**PROBLEM STATEMENT**.
Please state how many lines in the records below contain the word "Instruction", giving only the number.
Start of DATA TO EXAMINE
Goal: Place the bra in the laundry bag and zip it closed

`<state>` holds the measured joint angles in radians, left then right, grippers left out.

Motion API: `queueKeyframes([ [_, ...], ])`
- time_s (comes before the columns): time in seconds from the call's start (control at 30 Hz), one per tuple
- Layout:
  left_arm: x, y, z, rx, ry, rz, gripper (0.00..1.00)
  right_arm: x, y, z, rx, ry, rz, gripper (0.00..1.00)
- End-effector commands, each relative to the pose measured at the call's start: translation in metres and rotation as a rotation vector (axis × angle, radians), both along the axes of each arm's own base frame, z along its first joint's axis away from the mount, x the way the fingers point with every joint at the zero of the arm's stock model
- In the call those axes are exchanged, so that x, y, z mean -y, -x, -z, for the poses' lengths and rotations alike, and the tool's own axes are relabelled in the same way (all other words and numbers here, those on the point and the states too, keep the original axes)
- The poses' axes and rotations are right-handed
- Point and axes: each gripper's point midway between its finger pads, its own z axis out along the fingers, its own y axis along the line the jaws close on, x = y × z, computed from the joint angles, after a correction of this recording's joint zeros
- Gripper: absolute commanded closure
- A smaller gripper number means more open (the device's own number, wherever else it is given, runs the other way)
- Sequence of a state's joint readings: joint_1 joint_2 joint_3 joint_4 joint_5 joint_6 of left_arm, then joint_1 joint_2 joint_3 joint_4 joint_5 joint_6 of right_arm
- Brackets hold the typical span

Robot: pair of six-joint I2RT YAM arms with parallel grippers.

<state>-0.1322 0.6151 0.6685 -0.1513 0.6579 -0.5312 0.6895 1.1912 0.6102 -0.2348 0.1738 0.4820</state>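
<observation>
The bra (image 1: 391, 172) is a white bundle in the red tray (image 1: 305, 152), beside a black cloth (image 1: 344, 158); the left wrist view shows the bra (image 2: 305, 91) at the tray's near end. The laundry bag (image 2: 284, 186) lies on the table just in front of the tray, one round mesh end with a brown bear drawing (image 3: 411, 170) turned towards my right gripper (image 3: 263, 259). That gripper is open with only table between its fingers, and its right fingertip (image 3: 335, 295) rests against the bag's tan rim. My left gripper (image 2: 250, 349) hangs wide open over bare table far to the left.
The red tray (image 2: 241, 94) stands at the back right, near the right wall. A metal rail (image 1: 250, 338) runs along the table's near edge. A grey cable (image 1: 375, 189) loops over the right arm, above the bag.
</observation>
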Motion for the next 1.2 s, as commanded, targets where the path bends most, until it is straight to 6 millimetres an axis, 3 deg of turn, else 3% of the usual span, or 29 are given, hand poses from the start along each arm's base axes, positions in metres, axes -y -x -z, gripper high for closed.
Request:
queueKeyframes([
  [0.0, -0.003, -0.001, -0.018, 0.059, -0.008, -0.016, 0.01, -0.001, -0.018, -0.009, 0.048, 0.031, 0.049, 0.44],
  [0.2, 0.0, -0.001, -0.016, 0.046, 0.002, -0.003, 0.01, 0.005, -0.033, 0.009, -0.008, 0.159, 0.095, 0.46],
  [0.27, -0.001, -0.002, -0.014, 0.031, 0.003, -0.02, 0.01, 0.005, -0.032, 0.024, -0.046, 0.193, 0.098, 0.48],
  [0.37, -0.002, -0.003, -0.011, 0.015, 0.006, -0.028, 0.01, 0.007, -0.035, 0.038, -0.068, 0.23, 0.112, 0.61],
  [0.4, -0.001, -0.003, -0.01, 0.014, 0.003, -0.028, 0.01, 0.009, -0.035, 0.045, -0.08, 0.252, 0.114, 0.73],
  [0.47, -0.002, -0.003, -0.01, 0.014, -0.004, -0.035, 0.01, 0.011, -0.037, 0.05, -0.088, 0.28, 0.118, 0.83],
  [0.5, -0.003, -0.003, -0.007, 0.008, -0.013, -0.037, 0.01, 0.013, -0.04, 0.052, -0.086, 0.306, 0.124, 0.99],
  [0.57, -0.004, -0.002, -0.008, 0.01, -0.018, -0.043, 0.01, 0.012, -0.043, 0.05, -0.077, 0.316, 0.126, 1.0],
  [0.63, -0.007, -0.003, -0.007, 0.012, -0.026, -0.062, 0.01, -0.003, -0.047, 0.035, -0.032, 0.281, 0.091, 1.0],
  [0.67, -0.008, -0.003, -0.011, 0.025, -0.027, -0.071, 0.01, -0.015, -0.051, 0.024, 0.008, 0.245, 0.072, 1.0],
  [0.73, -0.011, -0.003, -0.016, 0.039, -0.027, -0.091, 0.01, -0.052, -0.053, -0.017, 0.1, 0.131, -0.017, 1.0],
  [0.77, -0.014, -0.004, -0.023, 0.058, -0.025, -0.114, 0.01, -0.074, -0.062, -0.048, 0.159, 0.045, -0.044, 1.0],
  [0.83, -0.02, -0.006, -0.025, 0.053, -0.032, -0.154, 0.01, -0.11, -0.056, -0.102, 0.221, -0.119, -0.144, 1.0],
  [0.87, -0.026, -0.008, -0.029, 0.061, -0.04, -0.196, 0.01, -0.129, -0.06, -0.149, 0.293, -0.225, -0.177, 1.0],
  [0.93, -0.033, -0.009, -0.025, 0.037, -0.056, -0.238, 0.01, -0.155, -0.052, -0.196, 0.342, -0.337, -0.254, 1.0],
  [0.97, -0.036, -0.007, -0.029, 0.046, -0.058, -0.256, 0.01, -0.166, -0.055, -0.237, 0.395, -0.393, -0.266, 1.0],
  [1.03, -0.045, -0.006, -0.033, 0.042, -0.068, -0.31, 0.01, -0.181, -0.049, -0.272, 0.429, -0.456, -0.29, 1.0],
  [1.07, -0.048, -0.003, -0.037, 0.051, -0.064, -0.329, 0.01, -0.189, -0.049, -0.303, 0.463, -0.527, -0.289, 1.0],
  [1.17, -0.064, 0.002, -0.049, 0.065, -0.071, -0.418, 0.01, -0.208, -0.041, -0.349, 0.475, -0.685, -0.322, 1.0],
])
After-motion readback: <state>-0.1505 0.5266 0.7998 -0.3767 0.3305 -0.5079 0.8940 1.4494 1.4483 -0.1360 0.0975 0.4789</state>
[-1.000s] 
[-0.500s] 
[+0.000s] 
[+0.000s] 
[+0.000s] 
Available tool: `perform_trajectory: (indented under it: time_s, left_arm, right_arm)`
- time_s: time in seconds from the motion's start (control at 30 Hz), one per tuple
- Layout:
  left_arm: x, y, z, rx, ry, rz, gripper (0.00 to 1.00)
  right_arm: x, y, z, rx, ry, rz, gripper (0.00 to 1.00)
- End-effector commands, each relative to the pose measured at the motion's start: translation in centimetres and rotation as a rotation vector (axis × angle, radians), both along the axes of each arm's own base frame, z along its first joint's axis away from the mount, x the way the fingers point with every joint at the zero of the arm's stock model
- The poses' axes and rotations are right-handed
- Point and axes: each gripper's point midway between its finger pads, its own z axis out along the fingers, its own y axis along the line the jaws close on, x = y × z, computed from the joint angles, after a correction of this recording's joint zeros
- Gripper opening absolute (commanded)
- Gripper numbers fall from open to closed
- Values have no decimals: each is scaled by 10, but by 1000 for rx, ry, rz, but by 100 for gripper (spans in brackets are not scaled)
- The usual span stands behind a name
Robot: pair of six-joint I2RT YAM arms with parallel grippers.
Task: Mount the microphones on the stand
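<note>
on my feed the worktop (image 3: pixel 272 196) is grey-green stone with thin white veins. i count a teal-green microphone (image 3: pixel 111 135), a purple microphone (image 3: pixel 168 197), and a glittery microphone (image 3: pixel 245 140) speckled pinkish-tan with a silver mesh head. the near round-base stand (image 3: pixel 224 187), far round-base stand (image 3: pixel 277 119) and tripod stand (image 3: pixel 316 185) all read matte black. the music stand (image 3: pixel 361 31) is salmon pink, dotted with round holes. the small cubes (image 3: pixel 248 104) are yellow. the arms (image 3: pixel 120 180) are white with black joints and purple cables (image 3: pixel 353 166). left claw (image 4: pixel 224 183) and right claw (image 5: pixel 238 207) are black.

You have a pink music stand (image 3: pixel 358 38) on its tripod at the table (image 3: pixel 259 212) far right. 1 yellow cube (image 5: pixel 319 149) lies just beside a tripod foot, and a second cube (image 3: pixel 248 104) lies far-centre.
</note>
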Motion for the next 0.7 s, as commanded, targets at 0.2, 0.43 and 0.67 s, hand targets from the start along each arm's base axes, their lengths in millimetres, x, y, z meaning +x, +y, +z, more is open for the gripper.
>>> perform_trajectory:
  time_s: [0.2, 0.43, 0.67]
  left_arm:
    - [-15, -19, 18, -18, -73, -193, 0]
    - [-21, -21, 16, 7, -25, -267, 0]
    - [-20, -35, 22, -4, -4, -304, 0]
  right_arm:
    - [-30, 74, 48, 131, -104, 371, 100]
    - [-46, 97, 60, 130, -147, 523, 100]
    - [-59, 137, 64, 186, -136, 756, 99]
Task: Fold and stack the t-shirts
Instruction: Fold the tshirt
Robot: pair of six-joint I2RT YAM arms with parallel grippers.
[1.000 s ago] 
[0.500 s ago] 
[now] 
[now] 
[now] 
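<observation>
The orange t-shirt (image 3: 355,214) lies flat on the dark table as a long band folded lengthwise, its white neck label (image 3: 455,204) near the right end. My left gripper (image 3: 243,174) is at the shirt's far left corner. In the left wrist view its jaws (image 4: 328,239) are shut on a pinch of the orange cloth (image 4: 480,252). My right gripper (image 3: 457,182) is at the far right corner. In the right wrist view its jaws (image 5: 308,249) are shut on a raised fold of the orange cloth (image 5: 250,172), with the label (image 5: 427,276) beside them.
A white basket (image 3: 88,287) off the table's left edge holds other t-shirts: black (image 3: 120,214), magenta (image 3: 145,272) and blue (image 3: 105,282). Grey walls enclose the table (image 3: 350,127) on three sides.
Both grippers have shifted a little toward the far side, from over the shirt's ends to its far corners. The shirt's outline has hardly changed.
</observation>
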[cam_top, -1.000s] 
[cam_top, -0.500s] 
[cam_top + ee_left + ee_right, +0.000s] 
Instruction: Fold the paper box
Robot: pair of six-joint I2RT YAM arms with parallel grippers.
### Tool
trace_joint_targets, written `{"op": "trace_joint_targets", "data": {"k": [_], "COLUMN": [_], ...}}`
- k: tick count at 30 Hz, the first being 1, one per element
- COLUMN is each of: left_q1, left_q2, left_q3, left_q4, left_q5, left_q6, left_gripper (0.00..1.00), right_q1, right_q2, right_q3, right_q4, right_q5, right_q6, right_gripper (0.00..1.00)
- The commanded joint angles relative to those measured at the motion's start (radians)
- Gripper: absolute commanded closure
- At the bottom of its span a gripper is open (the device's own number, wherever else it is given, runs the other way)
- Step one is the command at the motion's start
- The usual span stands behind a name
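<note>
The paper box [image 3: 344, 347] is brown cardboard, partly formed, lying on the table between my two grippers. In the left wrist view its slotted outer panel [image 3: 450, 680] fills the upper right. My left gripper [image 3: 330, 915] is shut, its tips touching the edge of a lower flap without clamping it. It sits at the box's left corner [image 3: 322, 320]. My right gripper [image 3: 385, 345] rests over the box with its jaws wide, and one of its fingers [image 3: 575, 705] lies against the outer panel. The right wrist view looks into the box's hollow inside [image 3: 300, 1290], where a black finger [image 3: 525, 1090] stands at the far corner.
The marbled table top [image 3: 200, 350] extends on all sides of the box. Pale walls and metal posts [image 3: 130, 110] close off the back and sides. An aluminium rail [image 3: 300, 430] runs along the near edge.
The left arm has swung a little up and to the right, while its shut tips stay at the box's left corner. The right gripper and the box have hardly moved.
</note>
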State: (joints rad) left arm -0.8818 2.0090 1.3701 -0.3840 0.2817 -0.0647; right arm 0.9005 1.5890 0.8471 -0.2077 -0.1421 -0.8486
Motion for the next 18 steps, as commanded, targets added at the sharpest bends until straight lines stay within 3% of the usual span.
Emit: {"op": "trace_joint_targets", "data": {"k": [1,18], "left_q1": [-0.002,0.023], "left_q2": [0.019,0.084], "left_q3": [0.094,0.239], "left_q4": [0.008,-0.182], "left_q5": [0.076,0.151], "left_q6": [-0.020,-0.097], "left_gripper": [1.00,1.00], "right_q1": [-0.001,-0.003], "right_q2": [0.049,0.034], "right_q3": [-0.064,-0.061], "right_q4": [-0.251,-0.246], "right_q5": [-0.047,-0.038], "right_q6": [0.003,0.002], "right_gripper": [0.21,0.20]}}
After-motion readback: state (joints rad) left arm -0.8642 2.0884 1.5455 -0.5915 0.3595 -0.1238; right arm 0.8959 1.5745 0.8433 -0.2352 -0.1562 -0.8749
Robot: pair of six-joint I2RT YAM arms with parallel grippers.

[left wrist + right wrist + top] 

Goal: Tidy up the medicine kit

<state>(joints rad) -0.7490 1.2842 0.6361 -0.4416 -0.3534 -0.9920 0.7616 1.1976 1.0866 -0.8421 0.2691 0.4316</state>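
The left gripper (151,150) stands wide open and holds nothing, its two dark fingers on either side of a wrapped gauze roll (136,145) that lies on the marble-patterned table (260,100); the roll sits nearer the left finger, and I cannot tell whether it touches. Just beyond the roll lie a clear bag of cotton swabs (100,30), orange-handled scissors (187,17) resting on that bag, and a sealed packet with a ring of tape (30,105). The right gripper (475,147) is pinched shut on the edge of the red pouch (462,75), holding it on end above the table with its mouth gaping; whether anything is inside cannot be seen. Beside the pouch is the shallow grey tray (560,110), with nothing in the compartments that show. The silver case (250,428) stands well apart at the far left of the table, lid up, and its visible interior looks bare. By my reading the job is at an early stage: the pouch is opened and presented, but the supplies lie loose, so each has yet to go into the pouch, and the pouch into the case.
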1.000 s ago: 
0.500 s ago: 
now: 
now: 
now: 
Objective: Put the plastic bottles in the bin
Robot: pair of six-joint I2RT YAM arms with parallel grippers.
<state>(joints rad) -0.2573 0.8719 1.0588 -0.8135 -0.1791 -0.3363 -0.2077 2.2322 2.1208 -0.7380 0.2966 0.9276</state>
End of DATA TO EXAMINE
**EXERCISE RESPONSE**.
2